Дойдя до перехода, он понял, что Илона следует за ним. Он пошел дальше и уже собирался подняться по лестнице, но передумал и направился в Упряжную, о которой думал теперь как о паучьей комнате. Илона тоже шагнула туда, закрыла за собой дверь и, захлебываясь, принялась говорить.
— Конечно, это связано с Джессом, но мне трудно объяснить. Я думаю, матушка Мэй хотела перемен, любых перемен…
— Я наверняка нарушил здешнюю экологию.
— Она хотела, чтобы у нас появился новый человек.
— Она хотела, чтобы у нас появился новый человек. Они всегда хотели сына, а не нас, девочек. Но ты появился слишком поздно, тебя не было, когда это было нужно, а ко всему прочему, у тебя другая мать, и все перемешалось…
— Вот уж что верно, то верно.
— А мы с Беттиной прожили здесь слишком долго, мы не в силах ей помочь, мы как кошки, обитающие в доме. Матушка Мэй в чем-то похожа на Пенелопу, она хочет, чтобы Одиссей уехал, снова уплыл в свои странствия…
— Он не может уехать…
— Не знаю. А если может? Он…
— Но ты можешь уехать.
— Я хотела выучиться на балерину, но он мне не позволил, он хотел, чтобы я оставалась здесь. У Беттины был молодой человек или вроде того, и она хотела уехать в университет. Но Джесс пресек все это, и вот так получилось, что мы остались здесь, мы всего лишь плохие художницы и никудышные танцовщицы…
— Да перестань. Ты делаешь украшения…
— Это хлам, ты сам знаешь. Тебе не понравилось…
— И у Беттины золотые руки.
— Она ремонтирует вещи, матушка Мэй готовит… Беттина ревнует, потому что ты предпочитаешь меня…
— Илона, не будь такой глупенькой! Джесс просил передать, что любит тебя. Он сказал, ты была хорошей девочкой, он просил меня сказать тебе об этом.
— Хорошая девочка — это ничто. Здесь когда-то обитало настоящее величие, и мы автоматически делаем вид, будто оно все еще здесь.
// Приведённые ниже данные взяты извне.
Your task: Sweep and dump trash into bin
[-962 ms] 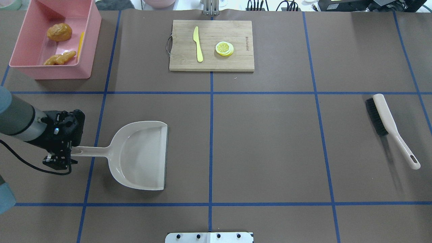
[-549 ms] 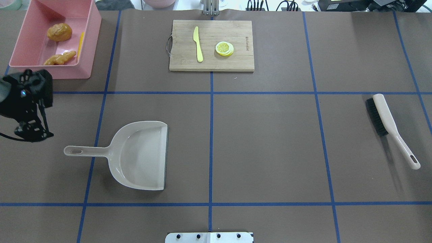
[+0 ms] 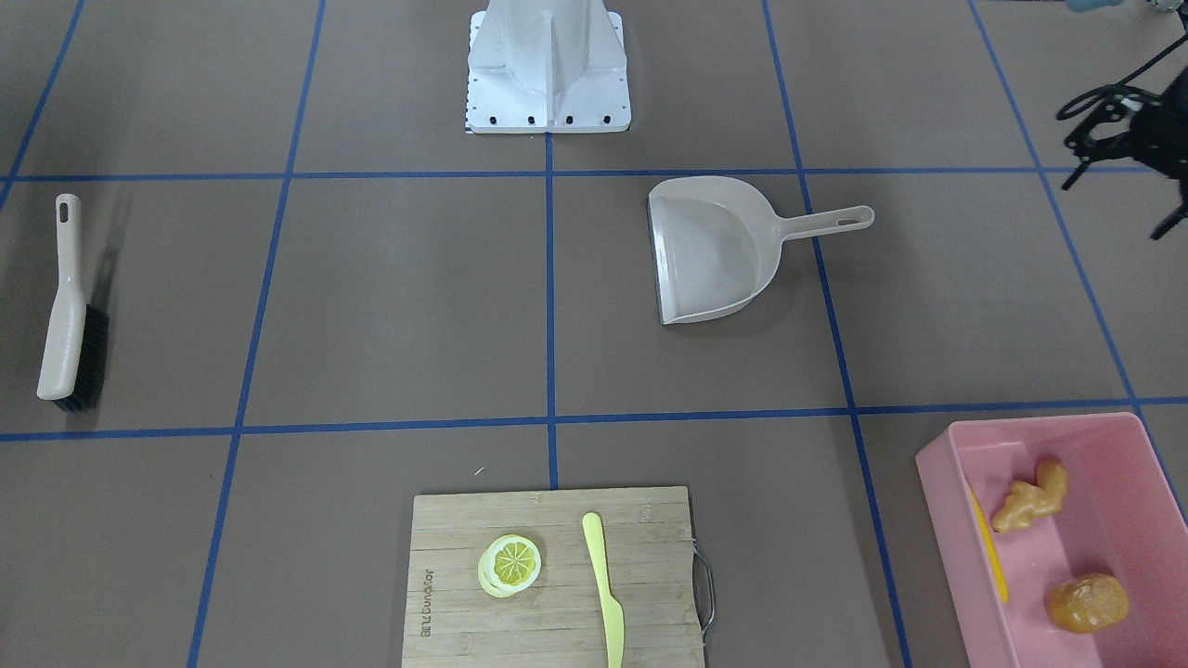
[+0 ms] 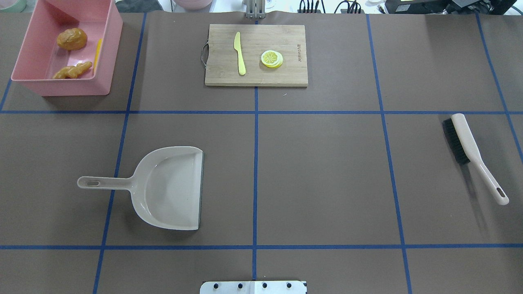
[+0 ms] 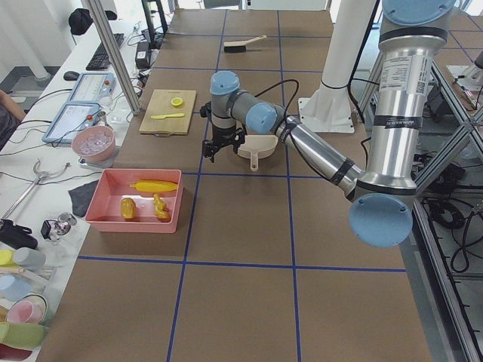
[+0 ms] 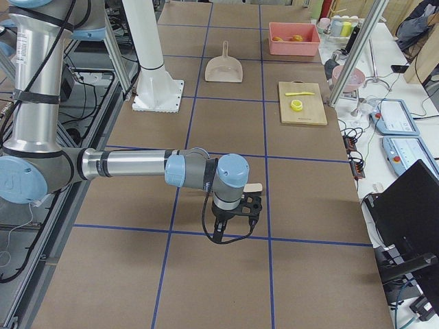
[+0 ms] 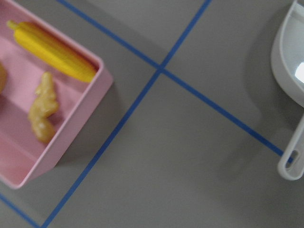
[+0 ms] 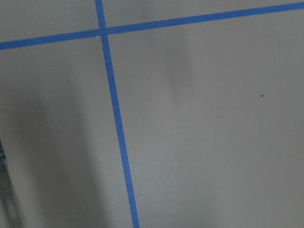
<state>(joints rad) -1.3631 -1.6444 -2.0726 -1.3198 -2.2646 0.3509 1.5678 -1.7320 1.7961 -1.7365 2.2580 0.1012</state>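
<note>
The pink bin [image 4: 108,49] stands at the far left corner and holds the orange-brown potato [image 4: 72,38], the tan ginger root [image 4: 72,70] and the yellow corn cob [image 4: 98,53]. The left wrist view shows the bin [image 7: 71,128] with corn [image 7: 52,50] and ginger [image 7: 43,109]. My left gripper [image 3: 1109,199] hovers open and empty above the table, between the bin and the dustpan handle, outside the overhead view. My right gripper [image 6: 233,223] shows only in the exterior right view, so I cannot tell whether it is open or shut.
The beige dustpan [image 4: 171,188] lies empty on the table, handle pointing left. A beige brush [image 4: 470,151] lies at the right. A wooden cutting board [image 4: 255,77] at the back holds a yellow knife [image 4: 239,53] and a lemon slice [image 4: 271,58].
My left gripper let go of the dustpan handle, rose and moved toward the bin, then left the overhead view at its left edge. The dustpan has stayed put.
</note>
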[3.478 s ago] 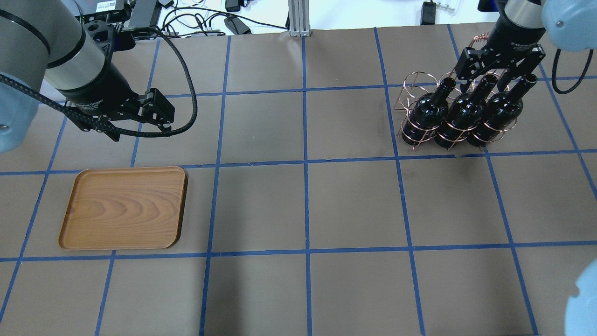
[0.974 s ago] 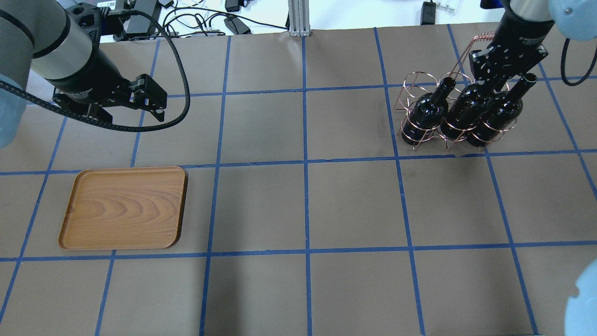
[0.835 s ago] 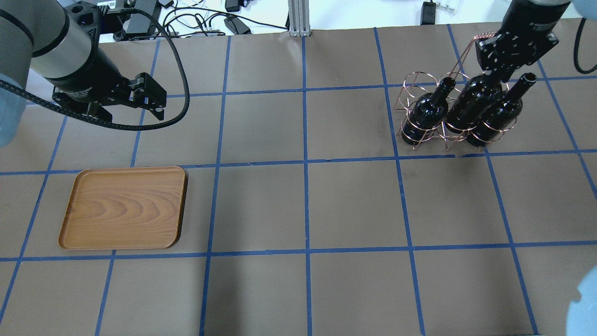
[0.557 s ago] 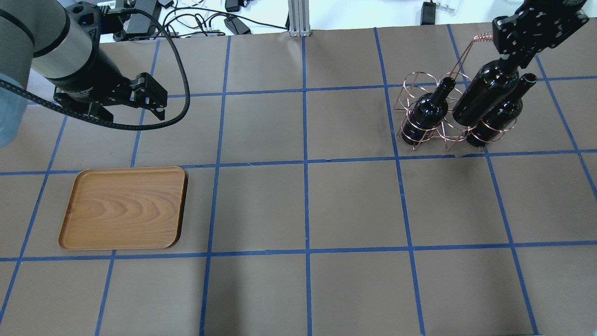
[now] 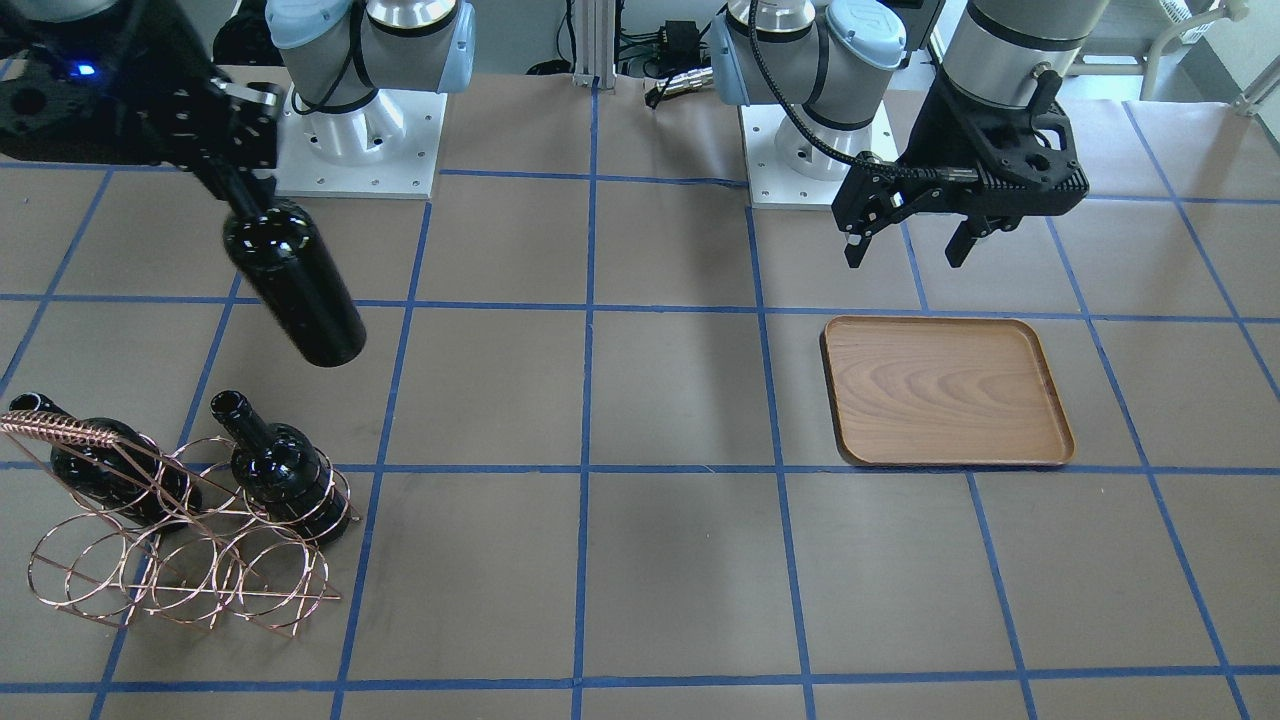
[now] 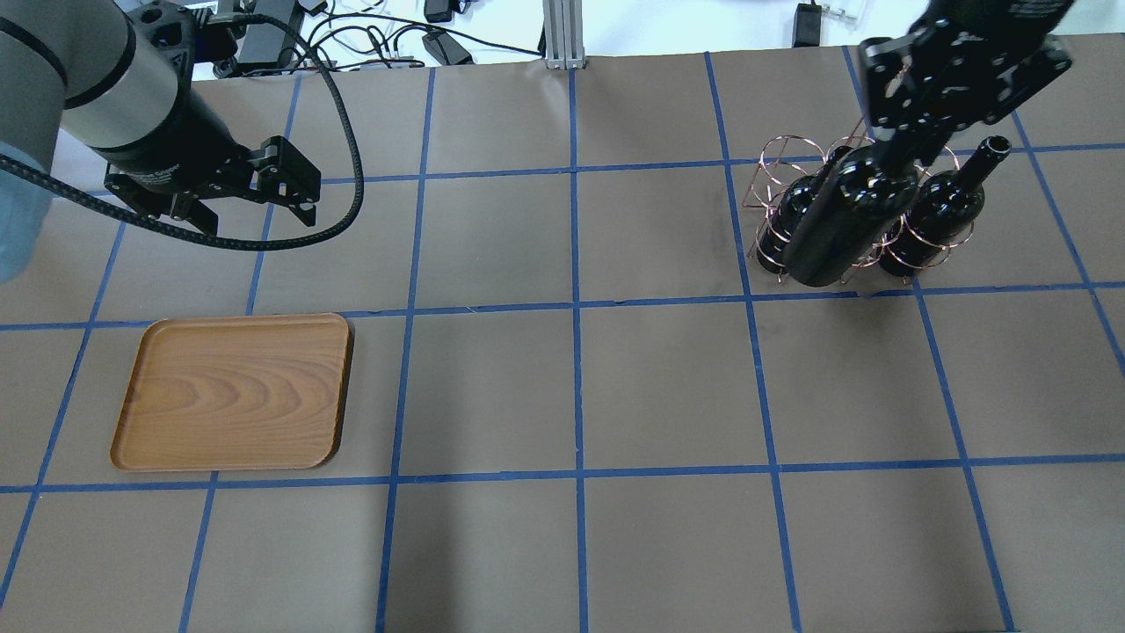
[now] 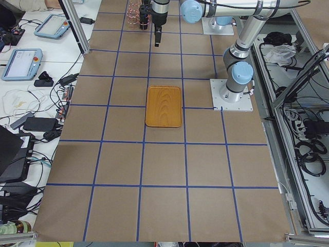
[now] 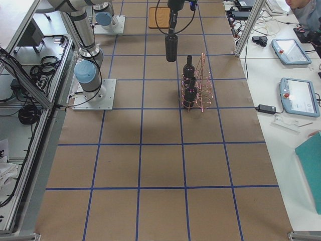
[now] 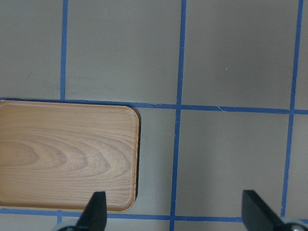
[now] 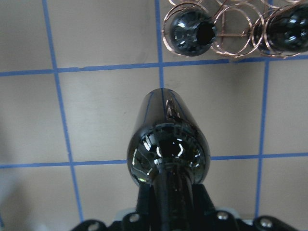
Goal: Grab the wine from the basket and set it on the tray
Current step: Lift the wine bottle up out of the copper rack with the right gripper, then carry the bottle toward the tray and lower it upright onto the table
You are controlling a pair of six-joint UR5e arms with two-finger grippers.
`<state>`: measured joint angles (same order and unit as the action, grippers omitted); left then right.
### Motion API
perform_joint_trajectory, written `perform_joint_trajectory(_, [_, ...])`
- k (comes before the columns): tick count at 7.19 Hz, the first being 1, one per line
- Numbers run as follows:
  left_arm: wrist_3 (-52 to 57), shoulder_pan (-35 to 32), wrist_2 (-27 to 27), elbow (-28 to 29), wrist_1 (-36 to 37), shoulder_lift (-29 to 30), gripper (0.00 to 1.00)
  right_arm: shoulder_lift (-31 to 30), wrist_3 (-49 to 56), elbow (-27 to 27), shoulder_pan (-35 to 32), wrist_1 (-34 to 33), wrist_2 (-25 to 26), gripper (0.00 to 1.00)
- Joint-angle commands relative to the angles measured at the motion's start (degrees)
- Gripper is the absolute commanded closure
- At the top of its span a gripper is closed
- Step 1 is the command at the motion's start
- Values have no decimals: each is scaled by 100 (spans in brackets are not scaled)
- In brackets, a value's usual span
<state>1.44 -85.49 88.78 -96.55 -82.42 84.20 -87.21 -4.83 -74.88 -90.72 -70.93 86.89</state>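
The right gripper (image 5: 218,178) clamps the neck of a glossy black glass wine bottle (image 5: 297,288), which hangs above the table. In the front-facing view it is at 1 o'clock of the copper wire-ring basket (image 5: 60,431), which holds two like bottles (image 5: 285,480). The left gripper (image 5: 905,250), jaws spread and empty, hovers at 12 o'clock of the flat brown wood-grain tray (image 5: 945,390).

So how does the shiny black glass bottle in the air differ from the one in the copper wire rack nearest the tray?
The lifted black glass bottle hangs clear of the copper wire rack; the racked bottle stands inside one of its rings. The lifted bottle's neck is clamped in the right gripper; the racked bottle's neck is free, mouth open. Both are glossy black, label-free and alike in shape.
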Motion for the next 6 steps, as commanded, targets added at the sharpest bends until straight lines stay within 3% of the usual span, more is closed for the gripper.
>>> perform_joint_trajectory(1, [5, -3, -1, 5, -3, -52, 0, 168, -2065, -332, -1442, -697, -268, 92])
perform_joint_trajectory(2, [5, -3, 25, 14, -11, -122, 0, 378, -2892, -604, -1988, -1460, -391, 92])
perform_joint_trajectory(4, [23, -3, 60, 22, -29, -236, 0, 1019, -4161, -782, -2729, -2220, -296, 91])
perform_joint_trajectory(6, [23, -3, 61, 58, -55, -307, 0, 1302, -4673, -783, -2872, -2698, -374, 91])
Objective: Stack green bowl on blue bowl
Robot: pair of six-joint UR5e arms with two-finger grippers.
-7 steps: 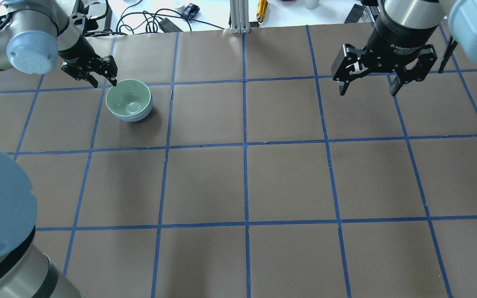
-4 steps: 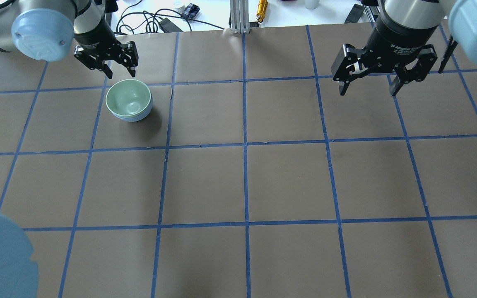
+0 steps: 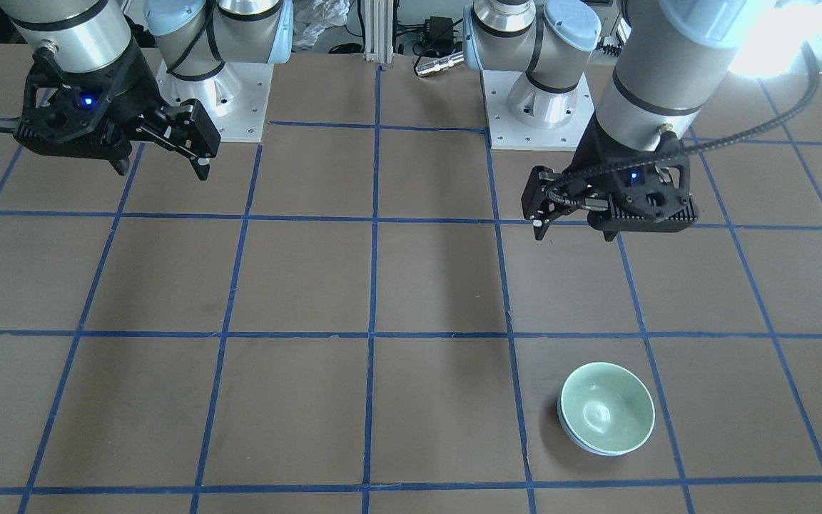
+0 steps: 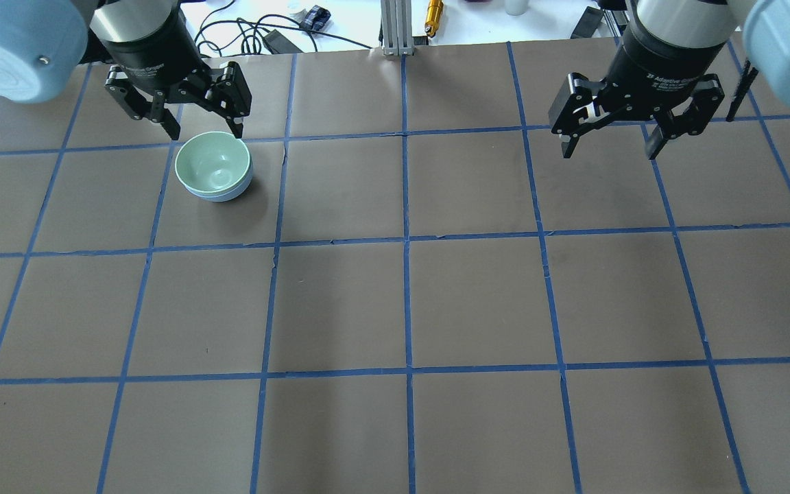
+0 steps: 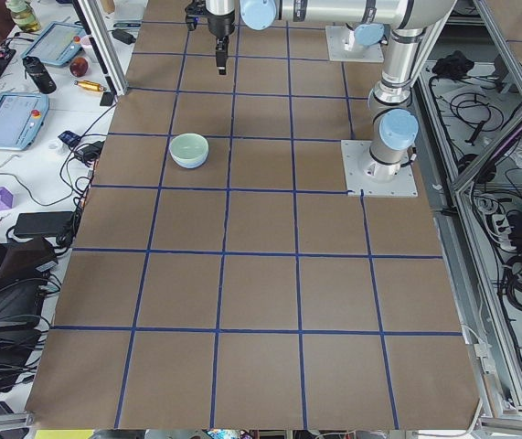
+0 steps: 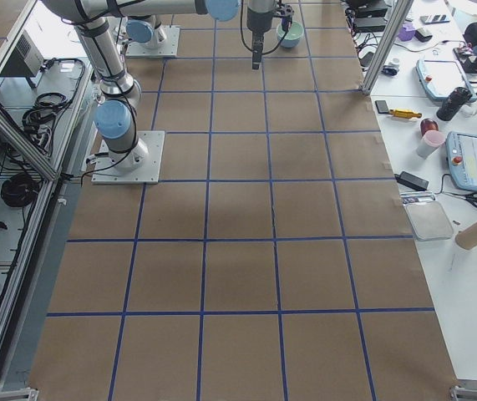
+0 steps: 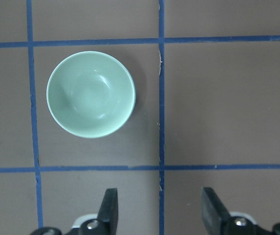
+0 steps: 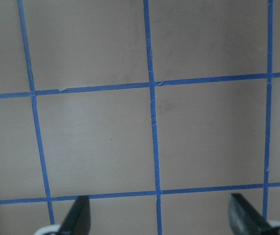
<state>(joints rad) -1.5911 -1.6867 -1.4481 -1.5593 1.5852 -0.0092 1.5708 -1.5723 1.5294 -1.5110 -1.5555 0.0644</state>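
Note:
The green bowl (image 4: 211,163) sits nested inside the blue bowl (image 4: 234,193), whose rim shows only as a thin pale band around it. The stack stands on the brown table (image 4: 477,302) at the far left. It also shows in the front view, green bowl (image 3: 607,405) in blue bowl (image 3: 576,440), and in the left wrist view (image 7: 90,94). My left gripper (image 4: 207,125) is open and empty, raised above the table just beyond the bowls, apart from them. My right gripper (image 4: 609,152) is open and empty over the far right of the table.
Blue tape lines divide the table into squares. Cables, a gold cylinder (image 4: 433,14) and an aluminium post (image 4: 395,27) lie past the far edge. The two arm bases (image 3: 536,107) stand at the robot's side of the table.
My left gripper has swung from the bowls' left to their far side, open throughout. The stacked bowls and the right arm have not moved.

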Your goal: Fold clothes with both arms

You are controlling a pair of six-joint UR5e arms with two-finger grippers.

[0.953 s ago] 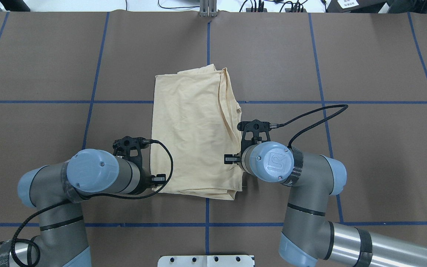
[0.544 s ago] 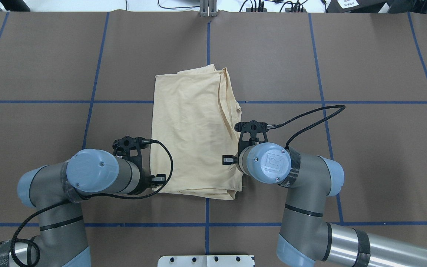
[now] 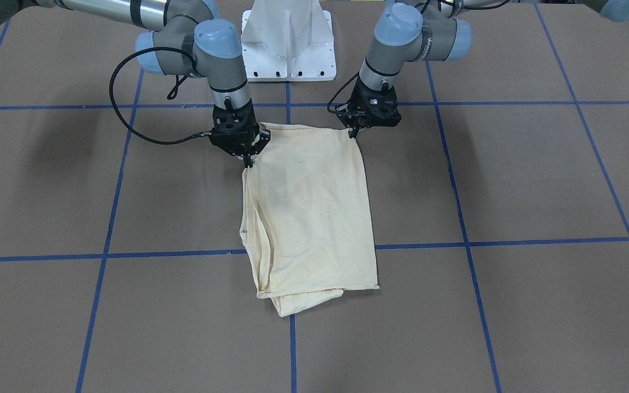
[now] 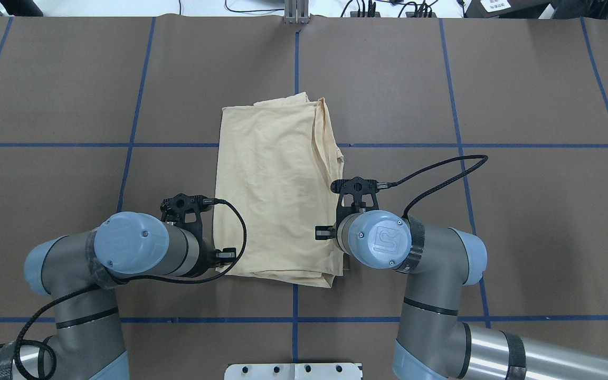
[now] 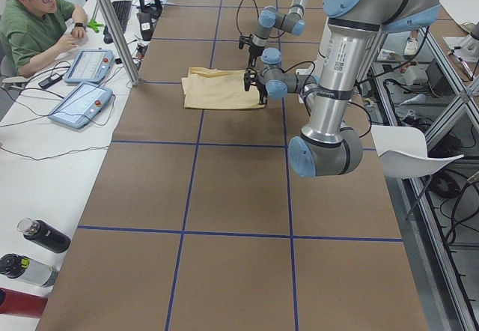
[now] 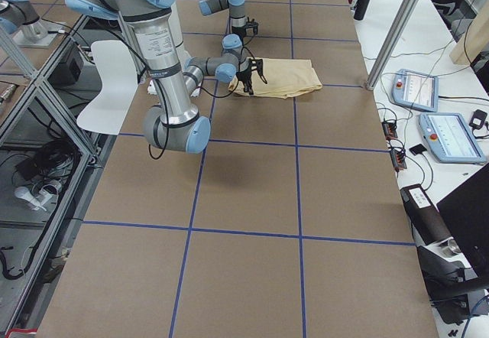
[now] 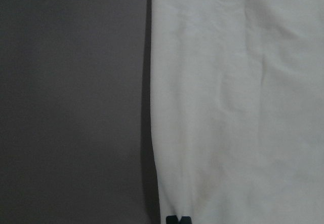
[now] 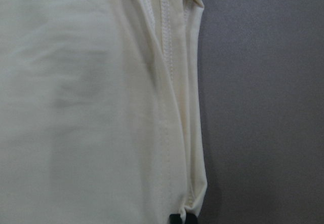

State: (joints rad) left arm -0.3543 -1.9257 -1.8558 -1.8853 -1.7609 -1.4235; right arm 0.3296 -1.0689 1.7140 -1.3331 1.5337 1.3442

Мы, похоже, уже ни на что не способны, мы даже на флейте не можем играть.
— Но в то утро вы мне играли.
— Это единственная мелодия, которую мы можем хоть как-то воспроизвести.
— Раньше вы ткали.
— Вот именно: раньше. Это история. Давным-давно здесь происходило что-то, некое спасение путем труда, вне религии, вне Бога, в этом был смысл всего: социализм и магия, выход за пределы добра и зла, природы и свободы. Трагедия в том, что все это было так прекрасно, но дух ушел, испортился. Может, это знание всегда было слишком глубоким и тлетворным, или мы потерпели поражение, мы потерпели поражение — он был слишком велик для нас. Но именно это делало Джесса таким живым и полным сил, таким необыкновенным, словно он собирался жить вечно. Так было прежде, я помню. А теперь нам приходится делать вид, будто мы счастливы, как монахини никогда не признаются, что совершили ошибку и монастырь для них превратился в тюрьму.
— Почему же ты не уедешь отсюда? — спросил Эдвард.
— Ну как я могу уехать? Если ты не можешь, как могу я?
«Значит, я не могу уехать», — размышлял позднее Эдвард, стоя в одиночестве посреди своей комнаты и глядя на неприбранную постель. Солнце посветило недолго и скрылось, морской ветер стучался в окна; воздух в доме был влажным, и одежда прилипала к телу. Из кармана торчал свернутый в трубочку лист бумаги. Эдвард вытащил его и развернул. Это был рисунок Джесса, изображавший Илону; Эдвард вспомнил, что подобрал его утром в студии. Илоне на рисунке было лет двенадцать — четырнадцать. Она выглядела удивленной и радостной; возможно, в те времена они все жили счастливо и верили в волшебство Джесса. Волосы Илоны были причесаны, как теперь: одна центральная прядь зачесана назад и подколота, остальные свободно висят по бокам. Цветы на ее широком платье с открытым воротом были лишь намечены, но не прорисованы; этот рисунок напомнил Эдварду, что нынешние дневные платья девушек очень похожи на форменные. Даже тканые вечерние платья казались ему искусственными, как музейные экспонаты. Он подумал: «Женщины без мужчин — они прихорашиваются для меня, но из этого ничего не получается. У них нет вкуса, они не могут избавиться от небрежения своей внешностью, от неряшливости, постепенно ставшей привычкой».